*Réserves administratives : l’Etat tient compte des cris des citoyens et adopte une approche inclusive et apaisée*

Le Gouvernement Faure Gnassingbé privilégie l’écoute et la paix sociale pour sécuriser les domaines publics.

Alors qu’un processus d’expropriation des occupants des espaces considérés comme des réserves administratives agite la société, l’Exécutif togolais, sous l’impulsion du président du Conseil, Faure Gnassingbé, affiche son attachement constant à l’apaisement social et à l’État de droit.
Une récente Note aux maires du Grand Lomé, signée du ministre de l’Administration territoriale, de la gouvernance locale et des affaires coutumières, Awate Hodabalo, révèle une démarche proactive et inclusive visant à traiter avec équité la situation des citoyens occupant ces domaines. Loin de toute expulsion hâtive, l’État a décidé d’ouvrir une période de dépôt de pièces pour tous ceux qui estiment occuper légalement ces espaces.

Réponse directe aux “cris des citoyens” : l’ouverture d’une phase de documentation

Cette initiative ministérielle intervient après la publication d’un communiqué conjoint en novembre 2024, invitant les occupants illégaux des réserves administratives à les libérer. Le Gouvernement prend la mesure des préoccupations légitimes soulevées par les citoyens s’estimant dans leurs droits.
Le processus actuel, mené par des équipes techniques sillonnant les 13 communes du Grand Lomé, n’est pas une simple phase d’inventaire, mais une mission d’implantation de plaques publiques attestant que certains domaines sont reconnus comme publics ou administrés.
Face à cela, le ministre Awate Hodabalo instruit les Maires de mettre en place, dans leurs différents services techniques, une équipe chargée de collecter tous les documents des occupants légaux. Il s’agit d’une main tendue manifeste : l’État reconnaît qu’il existe des situations où les citoyens peuvent attester de leur légalité et leur offre une voie pour faire valoir leurs droits.

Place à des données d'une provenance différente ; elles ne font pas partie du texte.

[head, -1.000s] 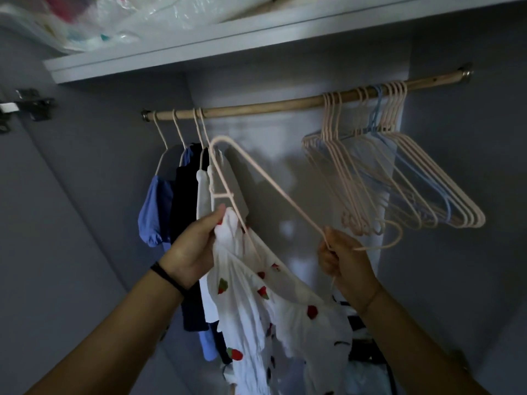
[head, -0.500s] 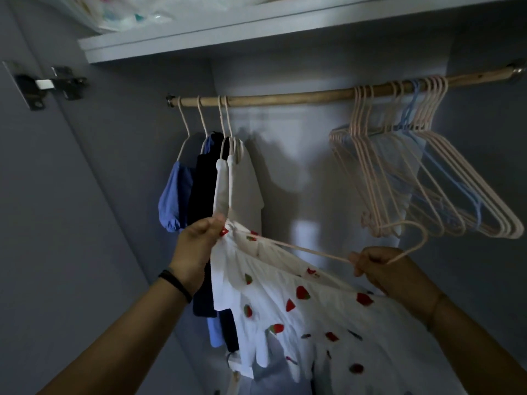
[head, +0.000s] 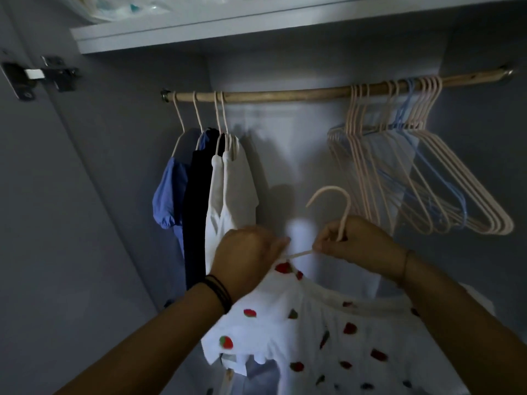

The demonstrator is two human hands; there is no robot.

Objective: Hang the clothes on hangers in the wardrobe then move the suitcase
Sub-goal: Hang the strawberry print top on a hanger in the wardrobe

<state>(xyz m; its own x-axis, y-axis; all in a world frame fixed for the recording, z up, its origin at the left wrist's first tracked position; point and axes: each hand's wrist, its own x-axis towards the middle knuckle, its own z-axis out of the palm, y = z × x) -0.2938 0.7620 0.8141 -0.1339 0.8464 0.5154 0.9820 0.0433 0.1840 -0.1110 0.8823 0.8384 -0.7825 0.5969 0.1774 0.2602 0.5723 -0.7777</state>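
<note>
Right grip [head: 360, 241] grasping the hanger [head: 339, 205] just under its hook, left grip [head: 245, 253] pinching the strawberry top [head: 328, 332] at the shoulder. The hook has swung upright and the hanger's inside, so the top, below the rail's [head: 285, 96] bare middle, looks ready to lift on.

Above and beside the hanging space

A clear plastic bag [head: 122, 7] with pale and turquoise contents lies on the white top shelf [head: 256, 27] and overhangs its front edge. A metal door hinge [head: 42, 74] is fixed to the grey panel at upper left, just below shelf level.
</note>
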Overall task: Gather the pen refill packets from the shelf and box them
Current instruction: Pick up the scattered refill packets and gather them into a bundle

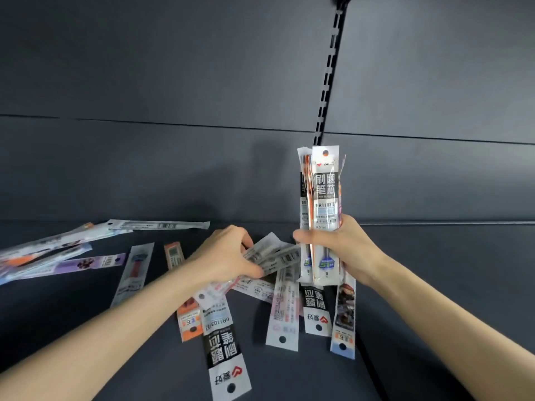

Le droit à la preuve : une démarche d’apaisement

La liste des pièces acceptées est précise et couvre l’ensemble des titres juridiques pouvant prouver une occupation légale : arrêtés de rétrocession ; arrêtés d’attribution ; arrêtés d’affectation ou de cession ; baux ; arrêts de contrat d’échange ; tout autre document officiel dûment jugé légal.
Cette instruction est claire : pour sécuriser leurs parcelles, les occupants concernés devront fournir un plan parcellaire aux coordonnées UTM afin que les équipes compétentes puissent analyser le dossier.
« Il s’agit d’une démarche qui s’inscrit en droite ligne de la politique d’apaisement et de la paix sociale », confie un observateur avisé des questions foncières. « L’État togolais ne procède pas par la force, mais par le droit et la consultation, offrant une porte de sortie honorable et juridique aux citoyens visés. »

Un geste fort pour la paix sociale

L’attention portée aux “cris des citoyens” par le Gouvernement est le reflet d’une gouvernance inclusive. Au lieu de privilégier une application stricte et immédiate des textes, l’Exécutif choisit la voie du dialogue administratif.

En offrant, via l’organisation de la collecte publique des documents, un délai de grâce implicite, l’État togolais réaffirme deux principes fondamentaux : d’une part, le respect des droits acquis en assurant que toute personne munie d’un titre légal sera entendue et que son occupation sera analysée, et d’autre part, la sécurité juridique du foncier, cette démarche visant, à terme, à sécuriser l’ensemble des domaines de l’État tout en garantissant la justice et l’équité pour les populations concernées.

L’État togolais démontre ainsi que la modernisation de l’administration territoriale et la restauration de la légalité peuvent se faire dans un climat de confiance, en évitant toute tension inutile et en préservant la paix sociale au sein du Grand Lomé.